Machine Learning-based Vulnerability Protections For Android Open Source Project

This paper presents a framework that selectively triggers security reviews for incoming source code changes. Functioning as a review bot within a code review service, the framework can automatically request additional security reviews at pre-submit time before the code changes are submitted to a source code repository. Because performing such secure code reviews add cost, the framework employs a classifier trained to identify code changes with a high likelihood of vulnerabilities.

The online classifier leverages various types of input features to analyze the review patterns, track the software engineering process, and mine specific text patterns within given code changes. The classifier and its features are meticulously chosen and optimized using data from the submitted code changes and reported vulnerabilities in Android Open Source Project (AOSP).

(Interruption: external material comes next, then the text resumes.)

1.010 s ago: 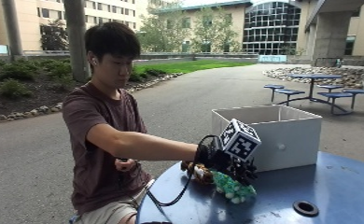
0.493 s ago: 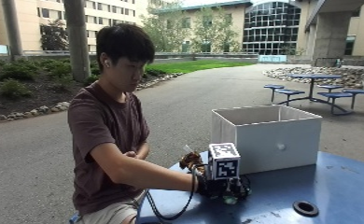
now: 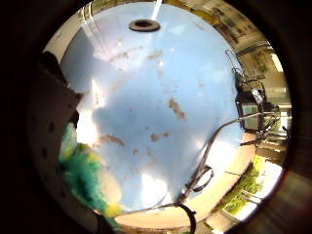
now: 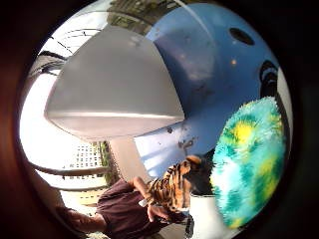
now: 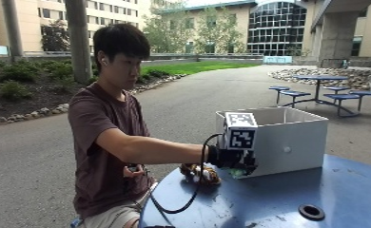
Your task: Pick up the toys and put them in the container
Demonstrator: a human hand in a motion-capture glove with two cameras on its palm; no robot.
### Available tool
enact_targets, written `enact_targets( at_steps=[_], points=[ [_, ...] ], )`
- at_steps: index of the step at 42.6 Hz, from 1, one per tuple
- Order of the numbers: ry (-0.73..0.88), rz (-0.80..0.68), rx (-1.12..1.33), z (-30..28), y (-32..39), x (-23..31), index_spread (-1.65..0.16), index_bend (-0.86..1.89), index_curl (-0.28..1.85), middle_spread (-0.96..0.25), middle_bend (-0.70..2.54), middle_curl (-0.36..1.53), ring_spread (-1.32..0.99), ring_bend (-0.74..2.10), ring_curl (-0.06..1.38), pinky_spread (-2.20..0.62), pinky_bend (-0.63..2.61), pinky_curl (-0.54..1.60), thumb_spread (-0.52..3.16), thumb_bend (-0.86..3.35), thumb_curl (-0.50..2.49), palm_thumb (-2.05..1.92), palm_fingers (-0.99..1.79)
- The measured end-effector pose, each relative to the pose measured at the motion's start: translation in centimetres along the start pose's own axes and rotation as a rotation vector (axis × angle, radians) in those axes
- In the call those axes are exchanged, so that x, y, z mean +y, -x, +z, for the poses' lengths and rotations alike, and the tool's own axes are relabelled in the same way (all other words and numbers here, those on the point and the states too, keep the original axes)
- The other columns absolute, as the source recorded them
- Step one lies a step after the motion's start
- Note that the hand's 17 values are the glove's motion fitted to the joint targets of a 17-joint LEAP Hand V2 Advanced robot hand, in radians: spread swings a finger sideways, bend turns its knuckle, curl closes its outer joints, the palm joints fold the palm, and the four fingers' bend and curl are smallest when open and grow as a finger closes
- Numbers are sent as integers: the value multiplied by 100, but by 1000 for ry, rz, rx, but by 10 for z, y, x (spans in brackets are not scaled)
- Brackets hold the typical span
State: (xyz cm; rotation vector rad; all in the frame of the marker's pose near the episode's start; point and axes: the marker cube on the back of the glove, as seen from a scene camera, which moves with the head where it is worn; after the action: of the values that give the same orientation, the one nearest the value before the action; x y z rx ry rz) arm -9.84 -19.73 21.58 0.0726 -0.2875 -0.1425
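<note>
Green-and-yellow fuzzy toy (image 4: 249, 159) sits against your gloved right hand (image 5: 233, 159), apparently gripped, though your fingers are hidden. You have the white container (image 5: 287, 140) just beyond that hand, its opening higher up; the tiger toy (image 5: 200, 173) lies beside your wrist.

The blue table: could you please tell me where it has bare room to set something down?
The blue table is bare between the white box and the round hole, and across its near side. It is crowded at the box's corner, where the gloved hand holds a green fuzzy toy beside the tiger toy.
</note>
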Motion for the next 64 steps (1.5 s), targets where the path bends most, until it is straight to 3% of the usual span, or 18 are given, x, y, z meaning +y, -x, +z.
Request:
enact_targets(
  at_steps=[13,20,25,31,35,45,54,58,62,64],
  points=[
    [-103,-2,115,-165,76,-7,-11,127,84,-21,140,73,-39,119,70,-40,109,60,78,10,99,63,84],
    [-148,-47,195,-204,145,-30,-13,130,90,-22,143,77,-41,122,72,-40,114,64,69,7,104,62,78],
    [-171,24,193,-210,187,-57,-14,131,93,-23,145,79,-42,125,73,-40,116,66,65,5,107,62,75],
    [-104,-199,387,-196,212,-73,-15,132,97,-23,146,82,-42,127,74,-40,119,69,61,4,111,63,72],
    [-99,-237,270,-178,278,-92,-15,132,99,-23,147,82,-43,129,75,-40,120,70,58,4,113,64,71],
    [-46,-323,321,-144,358,-126,-17,133,103,-24,148,85,-43,131,76,-39,121,72,54,3,118,66,67],
    [-32,-305,315,-122,402,-161,-18,133,106,-24,148,87,-43,132,77,-39,122,74,52,1,122,64,65],
    [71,-202,346,-107,404,-178,-18,132,108,-24,148,88,-43,133,77,-39,122,74,52,0,123,65,63],
    [219,-125,365,-95,391,-179,-18,103,102,-25,131,81,-39,123,75,-33,113,73,78,-16,107,27,5],
    [246,-126,330,-92,388,-178,-20,65,91,-20,78,67,-28,106,72,-25,135,77,82,-23,96,2,-79]
  ],
)
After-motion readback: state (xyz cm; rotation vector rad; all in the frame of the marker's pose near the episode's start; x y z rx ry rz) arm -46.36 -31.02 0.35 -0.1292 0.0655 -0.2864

The evaluation results demonstrate that our Vulnerability Prevention (VP) framework identifies approximately 80% of the vulnerability-inducing code changes in the dataset with a precision ratio of around 98% and a false positive rate of around 1.7%.

We discuss the implications of deploying the VP framework in multi-project settings and future directions for Android security research. This paper explores and validates our approach to code change-granularity vulnerability prediction, offering a preventive technique for software security by preemptively detecting vulnerable code changes before submission.

I. INTRODUCTION

The free and open source software (FOSS) supply chains for the Internet-of-Things devices (e.g., smartphones and TVs) present an attractive, economic target for security attackers (e.g., supply-chain attacks [20][21][28]). It is for instance because they can submit seemingly innocuous code changes containing vulnerabilities without revealing their identities and motives. The submitted vulnerable code changes can then propagate quickly and quietly to the end-user devices.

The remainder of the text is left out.